How to introduce Data Science at your company

Machine Learning, Data Science and Artificial Intelligence are three terms that have been intertwined and used in multiple conversations during the past decade. Probably, in the business world, no other theme has caused so many questions, doubts, eyebrow raises and el dorado hopes.

If you are reading this post you might have some level of interest in understanding what Data Science / Machine Learning or Artificial Intelligence are and trust me, you are not alone in the world.
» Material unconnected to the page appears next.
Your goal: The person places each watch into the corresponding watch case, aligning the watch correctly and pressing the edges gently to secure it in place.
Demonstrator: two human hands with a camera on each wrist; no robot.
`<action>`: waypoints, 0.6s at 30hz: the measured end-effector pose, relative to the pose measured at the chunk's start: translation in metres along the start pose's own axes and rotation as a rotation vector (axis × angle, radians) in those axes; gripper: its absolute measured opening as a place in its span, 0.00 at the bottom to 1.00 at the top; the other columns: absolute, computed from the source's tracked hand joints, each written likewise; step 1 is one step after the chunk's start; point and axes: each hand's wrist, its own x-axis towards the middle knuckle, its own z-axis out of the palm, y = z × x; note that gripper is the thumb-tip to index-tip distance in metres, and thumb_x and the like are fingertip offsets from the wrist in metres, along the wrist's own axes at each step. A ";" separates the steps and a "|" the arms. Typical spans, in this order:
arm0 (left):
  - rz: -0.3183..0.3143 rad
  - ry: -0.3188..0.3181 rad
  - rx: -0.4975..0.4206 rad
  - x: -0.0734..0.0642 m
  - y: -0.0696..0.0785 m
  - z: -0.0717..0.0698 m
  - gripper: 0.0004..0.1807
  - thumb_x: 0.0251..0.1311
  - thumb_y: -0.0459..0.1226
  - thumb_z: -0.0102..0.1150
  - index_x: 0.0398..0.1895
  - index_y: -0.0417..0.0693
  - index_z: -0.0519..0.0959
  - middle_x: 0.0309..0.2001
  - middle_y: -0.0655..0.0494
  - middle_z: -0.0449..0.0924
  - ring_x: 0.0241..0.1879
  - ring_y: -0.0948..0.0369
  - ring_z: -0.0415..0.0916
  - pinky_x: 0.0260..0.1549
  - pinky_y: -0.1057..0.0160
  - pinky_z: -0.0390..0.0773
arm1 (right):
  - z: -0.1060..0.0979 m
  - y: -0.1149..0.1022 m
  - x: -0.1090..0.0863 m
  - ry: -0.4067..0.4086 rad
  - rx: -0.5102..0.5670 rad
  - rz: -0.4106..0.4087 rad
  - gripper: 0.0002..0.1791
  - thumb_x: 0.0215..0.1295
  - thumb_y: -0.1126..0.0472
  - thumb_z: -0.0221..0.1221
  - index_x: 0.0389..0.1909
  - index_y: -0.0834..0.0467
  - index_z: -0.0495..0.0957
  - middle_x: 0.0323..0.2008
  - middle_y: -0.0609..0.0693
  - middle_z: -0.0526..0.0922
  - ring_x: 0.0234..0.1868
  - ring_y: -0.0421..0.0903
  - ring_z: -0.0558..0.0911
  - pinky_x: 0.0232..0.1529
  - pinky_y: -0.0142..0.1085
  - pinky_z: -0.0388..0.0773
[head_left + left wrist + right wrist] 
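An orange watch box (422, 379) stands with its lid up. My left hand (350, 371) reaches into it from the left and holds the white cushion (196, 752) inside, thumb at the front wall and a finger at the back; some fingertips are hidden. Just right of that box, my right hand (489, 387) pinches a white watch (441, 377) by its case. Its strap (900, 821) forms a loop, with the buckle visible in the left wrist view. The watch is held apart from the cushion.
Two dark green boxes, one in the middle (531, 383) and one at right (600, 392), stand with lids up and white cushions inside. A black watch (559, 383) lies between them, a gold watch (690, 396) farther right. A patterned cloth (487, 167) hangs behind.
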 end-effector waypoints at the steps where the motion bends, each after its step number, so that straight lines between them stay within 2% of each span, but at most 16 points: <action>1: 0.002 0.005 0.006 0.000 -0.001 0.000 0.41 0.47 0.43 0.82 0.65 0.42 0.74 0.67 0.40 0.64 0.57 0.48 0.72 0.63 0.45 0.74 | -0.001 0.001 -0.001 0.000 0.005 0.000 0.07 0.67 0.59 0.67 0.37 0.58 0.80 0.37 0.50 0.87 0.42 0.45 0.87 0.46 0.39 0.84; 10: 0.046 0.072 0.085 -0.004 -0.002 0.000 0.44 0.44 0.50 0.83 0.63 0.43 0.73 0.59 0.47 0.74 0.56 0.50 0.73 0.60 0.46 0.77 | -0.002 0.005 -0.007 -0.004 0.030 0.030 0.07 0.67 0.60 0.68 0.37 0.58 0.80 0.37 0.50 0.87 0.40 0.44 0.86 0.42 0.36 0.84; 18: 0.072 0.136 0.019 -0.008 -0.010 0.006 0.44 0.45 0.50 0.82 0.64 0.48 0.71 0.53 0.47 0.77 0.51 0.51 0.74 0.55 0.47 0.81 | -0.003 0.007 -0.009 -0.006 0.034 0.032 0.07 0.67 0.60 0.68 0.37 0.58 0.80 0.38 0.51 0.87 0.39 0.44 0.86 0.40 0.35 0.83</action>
Or better yet, let's trust Google Trends - the search interest on these terms have been on the rise over the past 5 years:

There are multiple opinions regarding the usage of algorithms in business and they range from:

On one end of the spectrum, people do not believe in the return on investment on A.I. and deeply believe that there is a huge FOMO (fear of missing out) by most companies.
On the opposite side we see a kind of cult and religious following on A.I. systems and there is a deep belief that most machine learning algorithms will magically solve every problem across the economy - sometimes due to technical ignorance, sometimes due to hidden agendas.
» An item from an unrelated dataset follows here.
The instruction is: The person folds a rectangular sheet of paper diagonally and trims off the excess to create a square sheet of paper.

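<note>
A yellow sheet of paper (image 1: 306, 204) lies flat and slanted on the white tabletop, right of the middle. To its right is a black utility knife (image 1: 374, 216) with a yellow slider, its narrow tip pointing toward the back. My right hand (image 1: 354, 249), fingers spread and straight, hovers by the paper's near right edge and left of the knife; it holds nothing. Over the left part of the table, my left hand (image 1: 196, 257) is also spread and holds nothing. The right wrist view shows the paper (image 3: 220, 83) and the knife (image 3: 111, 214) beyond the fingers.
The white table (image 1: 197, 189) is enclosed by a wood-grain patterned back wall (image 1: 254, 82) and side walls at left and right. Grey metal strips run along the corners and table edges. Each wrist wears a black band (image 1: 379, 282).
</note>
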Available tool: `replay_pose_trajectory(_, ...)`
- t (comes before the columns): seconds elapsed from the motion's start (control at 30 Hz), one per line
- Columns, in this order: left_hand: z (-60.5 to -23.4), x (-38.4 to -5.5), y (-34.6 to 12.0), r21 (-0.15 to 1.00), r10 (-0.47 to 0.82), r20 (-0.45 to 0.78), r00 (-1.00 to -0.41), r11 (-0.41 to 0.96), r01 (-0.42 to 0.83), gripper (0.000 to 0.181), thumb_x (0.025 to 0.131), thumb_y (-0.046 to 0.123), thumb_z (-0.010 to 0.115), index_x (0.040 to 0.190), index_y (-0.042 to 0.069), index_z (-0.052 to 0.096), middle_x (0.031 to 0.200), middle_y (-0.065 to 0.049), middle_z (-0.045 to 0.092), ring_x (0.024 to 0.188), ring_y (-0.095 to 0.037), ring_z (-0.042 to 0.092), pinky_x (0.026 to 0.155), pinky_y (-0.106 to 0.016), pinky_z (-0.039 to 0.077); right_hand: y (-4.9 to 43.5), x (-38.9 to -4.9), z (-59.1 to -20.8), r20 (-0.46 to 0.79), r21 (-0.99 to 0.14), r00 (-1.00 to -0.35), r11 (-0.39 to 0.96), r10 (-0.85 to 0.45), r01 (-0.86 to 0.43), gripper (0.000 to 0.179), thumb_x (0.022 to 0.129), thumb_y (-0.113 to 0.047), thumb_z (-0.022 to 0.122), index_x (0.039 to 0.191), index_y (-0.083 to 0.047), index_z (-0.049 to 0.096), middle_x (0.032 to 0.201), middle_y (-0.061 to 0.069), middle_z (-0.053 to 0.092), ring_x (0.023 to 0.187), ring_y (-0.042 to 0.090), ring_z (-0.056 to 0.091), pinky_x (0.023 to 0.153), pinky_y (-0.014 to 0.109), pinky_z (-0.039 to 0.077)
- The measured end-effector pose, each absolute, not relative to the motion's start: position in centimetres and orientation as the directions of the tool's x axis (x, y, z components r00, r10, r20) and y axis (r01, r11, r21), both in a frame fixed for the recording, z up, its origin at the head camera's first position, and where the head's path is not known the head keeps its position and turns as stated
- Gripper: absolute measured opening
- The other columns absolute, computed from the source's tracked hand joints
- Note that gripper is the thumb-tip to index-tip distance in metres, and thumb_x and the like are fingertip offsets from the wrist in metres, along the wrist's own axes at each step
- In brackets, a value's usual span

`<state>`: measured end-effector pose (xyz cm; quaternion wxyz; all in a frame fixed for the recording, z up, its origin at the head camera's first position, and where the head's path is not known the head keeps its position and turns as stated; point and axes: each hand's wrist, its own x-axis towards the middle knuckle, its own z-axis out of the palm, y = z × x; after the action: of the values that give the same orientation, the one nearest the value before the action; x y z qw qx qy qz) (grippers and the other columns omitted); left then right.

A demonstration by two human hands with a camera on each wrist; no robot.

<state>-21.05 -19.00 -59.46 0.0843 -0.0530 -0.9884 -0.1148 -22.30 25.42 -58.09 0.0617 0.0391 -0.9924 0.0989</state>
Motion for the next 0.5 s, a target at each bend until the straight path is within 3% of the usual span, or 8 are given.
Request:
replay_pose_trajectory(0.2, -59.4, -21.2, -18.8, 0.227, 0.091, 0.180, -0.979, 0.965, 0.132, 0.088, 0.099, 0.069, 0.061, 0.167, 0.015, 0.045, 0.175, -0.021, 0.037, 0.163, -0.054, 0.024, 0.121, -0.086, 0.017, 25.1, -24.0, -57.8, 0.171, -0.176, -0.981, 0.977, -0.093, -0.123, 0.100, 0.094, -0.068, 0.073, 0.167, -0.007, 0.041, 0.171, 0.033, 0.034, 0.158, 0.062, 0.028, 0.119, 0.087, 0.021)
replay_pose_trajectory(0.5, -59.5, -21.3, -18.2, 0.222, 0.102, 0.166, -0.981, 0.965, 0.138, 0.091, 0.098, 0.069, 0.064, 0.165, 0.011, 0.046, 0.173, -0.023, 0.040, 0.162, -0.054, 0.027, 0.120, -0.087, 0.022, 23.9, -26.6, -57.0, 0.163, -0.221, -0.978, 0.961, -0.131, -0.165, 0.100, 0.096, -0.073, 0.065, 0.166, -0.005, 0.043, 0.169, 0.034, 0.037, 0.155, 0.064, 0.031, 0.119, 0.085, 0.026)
At DareData we sit in between these two spectrums - we believe data science usage is an excellent way to enhance your company's decision making processes - but just like another set of technologies, you will only see a proper return on investment by thinking thoroughly, iterating quickly and listening (really listening) to the stakeholders.

You've probably thought about several challenges that your company faces that could be solved by using algorithms - if you are like most business leaders, you immediately pose yourself a question:

"How can I introduce Data Science at my company with the lowest risk possible?"

Let's find out.

The importance of measuring 🎯

Start simple. Pick one thing that several relevant stakeholders within your company would see clear benefit from automating or predicting.
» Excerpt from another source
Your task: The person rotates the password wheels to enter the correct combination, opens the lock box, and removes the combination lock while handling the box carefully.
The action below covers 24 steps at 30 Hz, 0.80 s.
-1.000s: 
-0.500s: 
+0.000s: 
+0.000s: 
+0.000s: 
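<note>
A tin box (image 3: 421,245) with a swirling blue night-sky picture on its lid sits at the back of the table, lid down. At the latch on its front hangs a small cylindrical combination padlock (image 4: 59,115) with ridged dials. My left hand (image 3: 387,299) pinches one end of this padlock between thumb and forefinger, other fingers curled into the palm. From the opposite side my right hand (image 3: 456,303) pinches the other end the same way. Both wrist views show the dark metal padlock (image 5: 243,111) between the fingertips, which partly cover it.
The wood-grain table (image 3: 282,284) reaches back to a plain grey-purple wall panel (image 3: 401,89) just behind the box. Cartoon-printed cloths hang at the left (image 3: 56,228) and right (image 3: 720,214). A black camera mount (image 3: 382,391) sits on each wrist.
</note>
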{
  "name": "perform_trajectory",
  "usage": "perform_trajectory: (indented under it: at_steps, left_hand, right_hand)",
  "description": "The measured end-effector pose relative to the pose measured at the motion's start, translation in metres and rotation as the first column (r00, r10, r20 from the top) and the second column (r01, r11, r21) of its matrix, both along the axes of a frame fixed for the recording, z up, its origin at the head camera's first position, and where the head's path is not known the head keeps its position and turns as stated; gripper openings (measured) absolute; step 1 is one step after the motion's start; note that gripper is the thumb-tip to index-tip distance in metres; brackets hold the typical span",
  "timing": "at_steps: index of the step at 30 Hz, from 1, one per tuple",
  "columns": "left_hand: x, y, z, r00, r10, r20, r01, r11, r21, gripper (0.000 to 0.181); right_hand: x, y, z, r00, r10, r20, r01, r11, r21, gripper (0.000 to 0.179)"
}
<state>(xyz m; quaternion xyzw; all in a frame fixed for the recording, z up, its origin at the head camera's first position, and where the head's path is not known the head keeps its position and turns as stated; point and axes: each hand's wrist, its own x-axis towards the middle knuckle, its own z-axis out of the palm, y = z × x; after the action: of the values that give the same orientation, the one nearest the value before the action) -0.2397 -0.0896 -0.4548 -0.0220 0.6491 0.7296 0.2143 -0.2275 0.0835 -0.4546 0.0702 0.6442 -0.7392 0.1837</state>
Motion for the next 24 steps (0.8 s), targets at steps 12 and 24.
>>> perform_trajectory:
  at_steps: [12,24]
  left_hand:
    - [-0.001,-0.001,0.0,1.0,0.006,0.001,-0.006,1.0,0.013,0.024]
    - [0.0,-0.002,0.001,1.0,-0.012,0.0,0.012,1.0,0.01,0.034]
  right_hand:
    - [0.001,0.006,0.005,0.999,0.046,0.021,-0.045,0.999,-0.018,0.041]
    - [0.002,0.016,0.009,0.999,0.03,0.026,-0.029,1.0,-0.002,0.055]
No matter how big your company, industry or revenue is, the first thing you should define, when developing an algorithm is:

What should my algorithm aim to achieve?

This seems like a simple, straightforward question but has more than meets the eye.

Breaking it down, to answer this question you have to:

Know what processes the algorithm will impact.
Know what people the algorithm will impact.
Know what data you will need to produce meaningful impact.

And to make it even harder, some of the metrics you might achieve by gathering the answers from the points above are not clearly straightforward or even easily quantifiable. If you want to start to experiment with DS it's important to choose a problem that is relatively easy to quantify as you would probably spend less money, less time and involve less people in finding short term gains.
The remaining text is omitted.